▸ EXERCISE GOAL
Stop after the line with "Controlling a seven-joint". Up to that point, output every line of the listing below exactly from the first one onward, skipping pictures.

▸ GIVEN MATERIAL
○ ○ ○

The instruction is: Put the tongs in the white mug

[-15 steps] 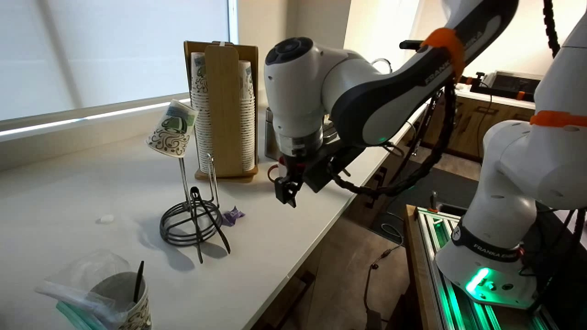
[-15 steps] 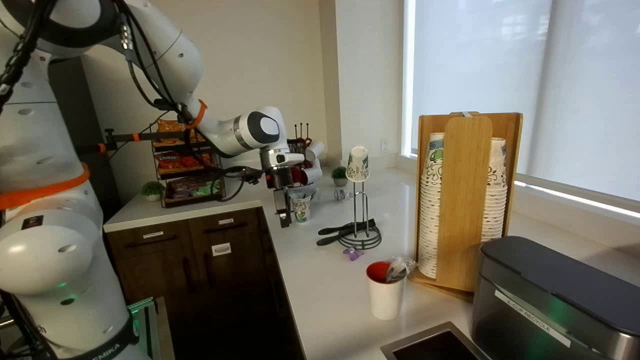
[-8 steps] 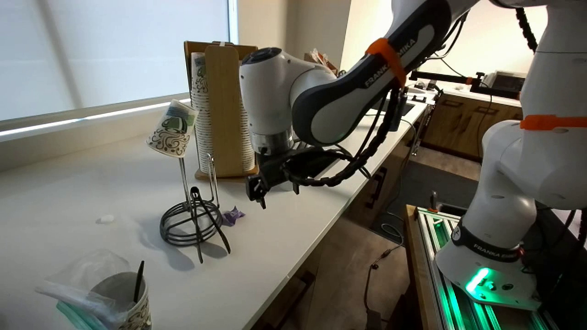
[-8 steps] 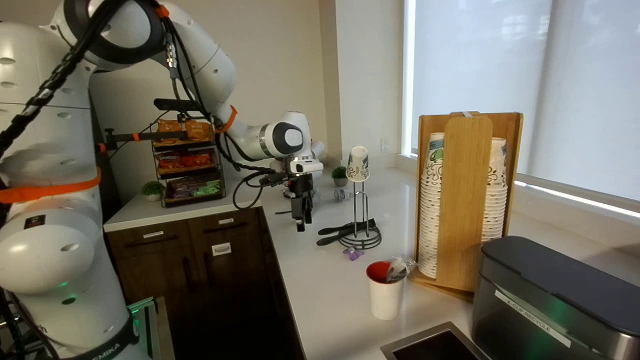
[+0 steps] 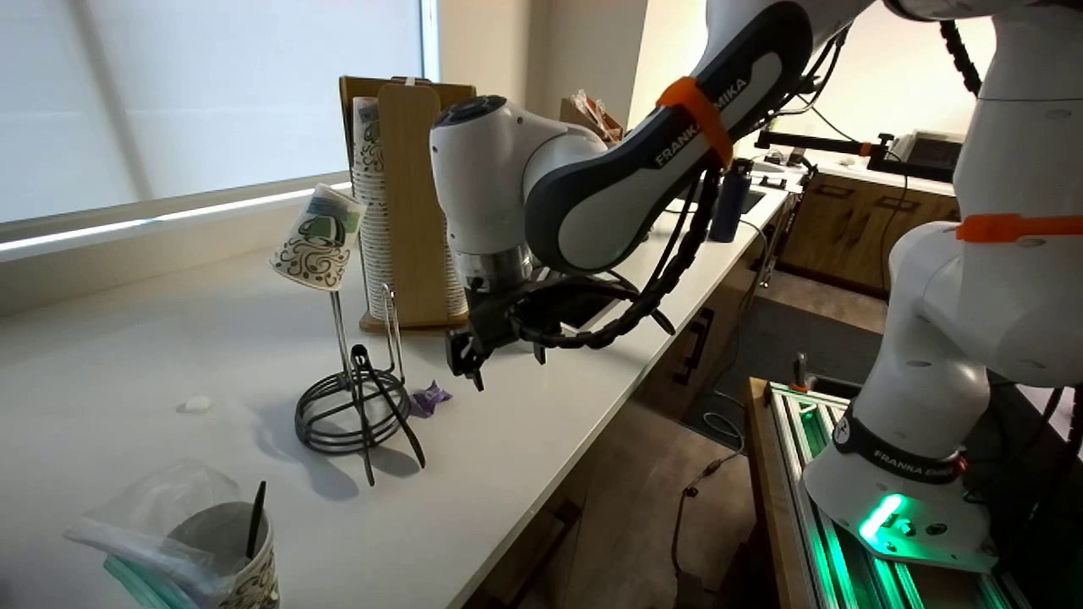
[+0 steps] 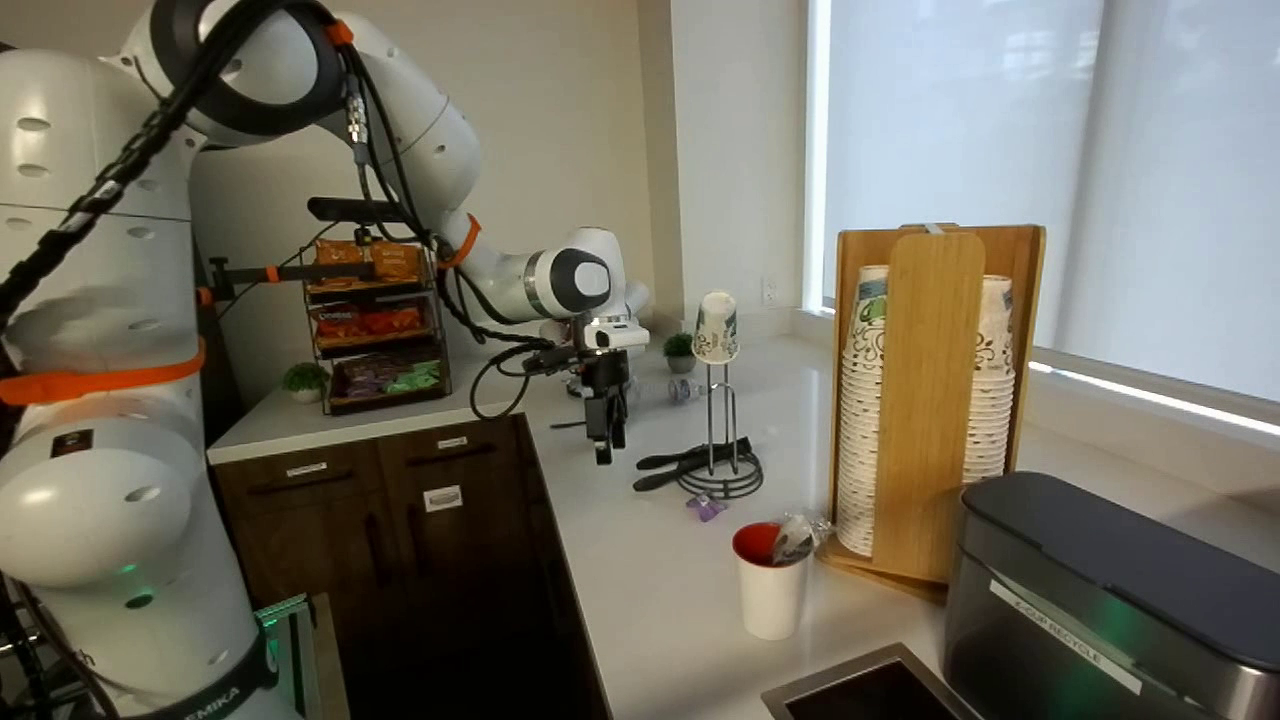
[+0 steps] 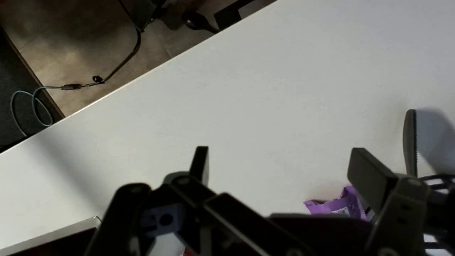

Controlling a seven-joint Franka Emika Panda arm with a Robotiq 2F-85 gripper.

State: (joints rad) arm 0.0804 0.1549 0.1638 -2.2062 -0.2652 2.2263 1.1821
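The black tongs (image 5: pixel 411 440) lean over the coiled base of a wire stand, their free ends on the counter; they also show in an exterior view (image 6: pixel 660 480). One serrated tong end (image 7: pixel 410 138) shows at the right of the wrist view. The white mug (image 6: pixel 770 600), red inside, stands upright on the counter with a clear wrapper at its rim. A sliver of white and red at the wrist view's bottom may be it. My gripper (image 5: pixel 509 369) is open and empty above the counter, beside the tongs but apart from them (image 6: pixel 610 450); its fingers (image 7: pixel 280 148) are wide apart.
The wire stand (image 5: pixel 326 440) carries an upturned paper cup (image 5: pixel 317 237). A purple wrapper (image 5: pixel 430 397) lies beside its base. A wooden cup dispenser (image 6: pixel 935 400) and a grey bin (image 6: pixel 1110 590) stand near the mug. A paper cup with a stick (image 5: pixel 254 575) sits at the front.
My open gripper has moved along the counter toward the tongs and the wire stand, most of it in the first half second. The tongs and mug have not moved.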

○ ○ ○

▸ OUTPUT OF THE TASK
The instruction is: Put the tongs in the white mug

[-15 steps] 
[-15 steps] 
[-8 steps] 
[-8 steps] 
[+0 steps] 
[+0 steps] 
[+0 steps] 

Controlling a seven-joint Franka Emika Panda arm with a Robotiq 2F-85 gripper.

The required response has been given in full.